By Robert Kadlec, MD
(Released 15 February 2018) Early this week, I had the opportunity to discuss with colleagues at the University of Maryland Medical Center-Shock Trauma the concept of a regional disaster health response system that is capable of responding more effectively and efficiently to the ever-increasing array of 21st century health security threats.
As the last several years have shown, the threat environment is more complex than ever – from infectious diseases with the potential to cause a pandemic, such as the H7N9 influenza virus, to state and non-state actors that have shown an interest in and willingness to use chemical, biological, radiological, or nuclear (CBRN) weapons, to cyber threats and severe weather. Building readiness and response capacity for these threats is my main priority and the catalyst for creating a regional disaster health response system.
The new framework would be built on a tiered regional system that emphasizes the use of local healthcare coalitions and trauma centers that integrate their medical response capabilities with federal facilities and local emergency medical services. This system would expand specialty care expertise in trauma and CBRN casualty management and coordinate medical response through mutual aid. A regional disaster health response system also would incentivize the healthcare system to integrate measures of preparedness into daily standards of care.
Coalitions are the foundation of our disaster health response system.
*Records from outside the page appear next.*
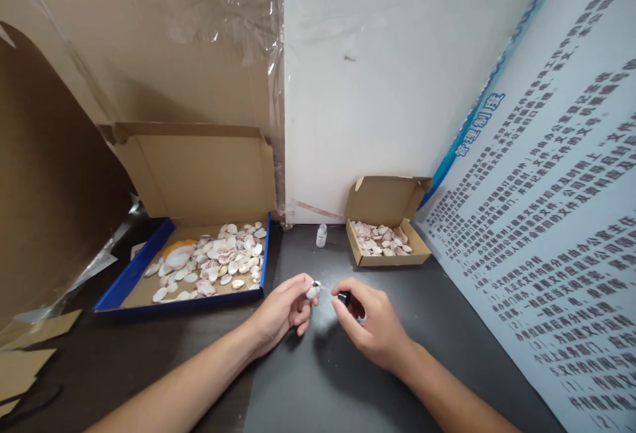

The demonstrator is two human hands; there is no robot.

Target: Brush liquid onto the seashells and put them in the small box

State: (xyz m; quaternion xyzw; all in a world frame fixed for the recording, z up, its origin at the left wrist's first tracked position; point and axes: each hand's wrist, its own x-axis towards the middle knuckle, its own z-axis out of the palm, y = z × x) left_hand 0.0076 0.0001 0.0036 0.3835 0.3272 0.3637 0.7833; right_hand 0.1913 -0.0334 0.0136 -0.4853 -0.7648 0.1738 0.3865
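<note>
Two open boxes of shells stood toward the far edge of the tabletop: a large blue-sided box at its left, a small brown box near its far right corner. Between them stood a small bottle, any lettering too tiny to read. Nearer the front edge, the left hand pinched a small white shell; the right hand gripped a black cap just beside it. Along the right side, a poster carried Chinese writing headed 管理制度.
</note>
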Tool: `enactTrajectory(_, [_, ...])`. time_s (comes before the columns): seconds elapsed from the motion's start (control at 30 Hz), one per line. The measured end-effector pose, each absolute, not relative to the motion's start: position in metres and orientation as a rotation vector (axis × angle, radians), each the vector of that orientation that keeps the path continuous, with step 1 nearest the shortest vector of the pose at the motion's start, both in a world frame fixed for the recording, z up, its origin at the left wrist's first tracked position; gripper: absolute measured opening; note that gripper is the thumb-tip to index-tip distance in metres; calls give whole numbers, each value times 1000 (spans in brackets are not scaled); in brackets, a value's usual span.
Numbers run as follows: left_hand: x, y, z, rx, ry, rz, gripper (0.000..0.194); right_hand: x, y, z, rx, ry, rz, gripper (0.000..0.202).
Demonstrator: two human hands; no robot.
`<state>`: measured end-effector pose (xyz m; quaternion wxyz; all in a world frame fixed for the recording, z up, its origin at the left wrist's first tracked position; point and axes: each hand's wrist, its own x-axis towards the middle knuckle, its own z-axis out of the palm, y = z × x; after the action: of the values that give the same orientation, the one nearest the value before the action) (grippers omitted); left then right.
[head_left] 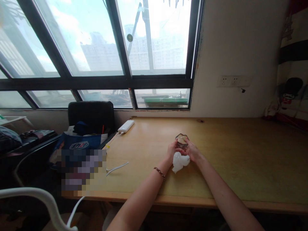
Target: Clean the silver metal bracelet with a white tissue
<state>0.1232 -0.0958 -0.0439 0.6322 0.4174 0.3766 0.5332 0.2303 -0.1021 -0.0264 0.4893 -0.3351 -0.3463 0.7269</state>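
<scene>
Near edge: two bare forearms reach over the wooden desk [240, 154]. Left hand [171, 150], with a braided bracelet [159, 173] at the wrist, and right hand [193, 152] together clasp a small clear glass [182, 141] held just above the desk's middle; a crumpled white tissue [180, 161] hangs beneath it, pinched between both hands. Farther left: a white cable [117, 167] and a white power bank [126, 126]. Beyond: a black chair [91, 115] and the window [101, 48].

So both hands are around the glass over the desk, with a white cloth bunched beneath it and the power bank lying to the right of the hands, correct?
Not quite: the head view shows the power bank to the left of the hands, near the window. The rest holds: left hand and right hand around the glass, white cloth beneath.
</scene>
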Motion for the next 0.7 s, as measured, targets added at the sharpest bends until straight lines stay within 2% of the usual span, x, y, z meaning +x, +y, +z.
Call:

The regional healthcare coalitions created through ASPR’s Hospital Preparedness Program (HPP) are maturing (read Responding to Harvey: How a Houston-area Healthcare Coalition Modeled Success). Their work must not only continue but expand to include additional public and private sector partners (i.e., trauma centers, burn centers, pediatric hospitals, public health labs, and outpatient services).
Coalition partners help to ensure states are better prepared for an emergency by having in place the necessary guidelines and agreements for identifying who is doing what, when, and with what resources (equipment and personnel). But being prepared is only part of the disaster response equation. States and territories also need to be ready to respond quickly and efficiently. Real-time, real-world training is needed for all types of disasters, including CBRN tragedies. A standardized list of indicators must be identified and utilized to determine readiness for each disaster type.
Being ready for a disaster also entails the ability to handle medical surge capacity within a healthcare system. Currently, on any given day, our medical systems perform at near capacity. Mutual aid agreements need to be in place to quickly mobilize physicians and health practitioners from other states when needed without the bureaucratic frustrations and legal risks associated with medical licensing and liability issues.
ASPR is also looking at innovative approaches to incentivize healthcare preparedness. We look forward to continuing the dialogue with our state and local health system partners to explore various avenues to fund this system.
A regional disaster health response system will not happen overnight. Funding to support our nation’s healthcare readiness has declined steadily since 2005. Our healthcare system is largely privately run making it more difficult to get key players to agree to share resources for the benefit of the greater good. Part of my responsibility is to find ways to maximize the use of the available funds and to identify how to use them most effectively. My staff is also committed to developing a business case for readiness that will help competing organizations to work cooperatively. Coalitions are one way to bring together diverse and often competitive healthcare organizations with differing priorities and objectives.
Another step we are taking to help ASPR realize its new vision is to encourage every state and territory to adopt legislation, such as the Uniform Emergency Volunteer Health Practitioners Act, which allows any medical licensed volunteer to easily cross jurisdictional boundaries in an emergency.
The regional disaster health response system I propose will not replace the assistance HHS now provides through the National Response Framework and the National Disaster Recovery Framework. As HHS’ lead federal agency for Emergency Support Function #8, ASPR will continue to provide medical surge capacity and capability to support state, tribal, and jurisdictional response and recovery efforts. In fact, we have already begun the process of modernizing our Disaster Medical Assistance Teams, redefining their missions, who is part of their teams, how they do patient transport, and how they integrate with hospitals in providing definitive care.
Our regional staff will continue to work closely with state health and emergency management offices. In addition to managing HPP and providing grantees technical assistance through ASPR TRACIE, ASPR will continue to seek better ways to engage public and private partners in developing innovative solutions to the emerging threats of the 21st century.